Shambling Mound
Past exhibition
Overview
McBride Contemporain is delighted to present the exhibition Shambling Mound, featuring a new collaborative body of work by Jim Holyoak and Matt Shane. Titled after a multivalent linguistic figure that refers to many images - from swamp horror monster and mossy, quasi-organic rubbish pile, to the movement of cities and human beings, and even that of the planet and its ecosystem itself - Shambling Mound proposes a complex symbolic examination and portrayal of life on earth, both social and external in its implications as well as internal and self-reflective.
Unpredictable and yet always strongly characteristic, the artistic collaboration between Jim Holyoak and Matt Shane is a growing and mutating generator of skillfully evocative, oddly resonating, and beautifully imaginative drawings.
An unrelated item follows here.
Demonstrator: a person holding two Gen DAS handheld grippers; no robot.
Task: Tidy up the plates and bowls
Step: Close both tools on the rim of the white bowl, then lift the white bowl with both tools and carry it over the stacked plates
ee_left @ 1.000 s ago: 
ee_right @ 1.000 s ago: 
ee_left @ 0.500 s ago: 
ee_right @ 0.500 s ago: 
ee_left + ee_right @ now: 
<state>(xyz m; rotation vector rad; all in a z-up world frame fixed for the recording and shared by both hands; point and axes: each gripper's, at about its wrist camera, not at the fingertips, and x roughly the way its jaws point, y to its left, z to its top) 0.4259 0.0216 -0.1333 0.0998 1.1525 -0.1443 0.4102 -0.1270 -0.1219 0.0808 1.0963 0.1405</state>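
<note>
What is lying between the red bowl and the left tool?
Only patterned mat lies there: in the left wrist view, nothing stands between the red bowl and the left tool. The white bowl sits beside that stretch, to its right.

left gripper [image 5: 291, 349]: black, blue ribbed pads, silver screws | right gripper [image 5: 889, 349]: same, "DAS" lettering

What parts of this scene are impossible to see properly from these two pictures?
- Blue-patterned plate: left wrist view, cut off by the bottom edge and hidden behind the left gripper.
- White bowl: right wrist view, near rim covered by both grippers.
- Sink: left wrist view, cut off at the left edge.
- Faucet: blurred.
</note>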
This collaboration provides a unique opportunity for these two artists to test out and express their ideas, but also to allow them to be modified and enhanced, by one another’s complementary input. In the case of Holyoak, whose work skews towards the lyrical and the fantastic, Matt Shane’s more logically driven and empirical nature adds a strong and centring element; while for Shane, it’s Holyoak’s dreamlike animism that unlocks latent potential, expanding his architectonic visions.
During the past year, the two have continued their collaboration, working at a distance and through the mail. Within their ceaseless interaction and mutual drive, they have responded to this era’s fears, hopes and concerns in their inimitable way, and have returned to propose a singular vision in this new body of work. The exhibition Shambling Mound includes five new works of discrete size and one larger piece, all with strong impact. A dark mood predominates in these works - but it is tempered by a pervasive sense of the innate power that human beings possess, to transcend the dangers that surround us, and also those that emanate from within. In these works, monster movies and science fiction novels mix their raucous and foreboding influences with the sensation of quietly walking away from all the commotion, into a ghostly wilderness.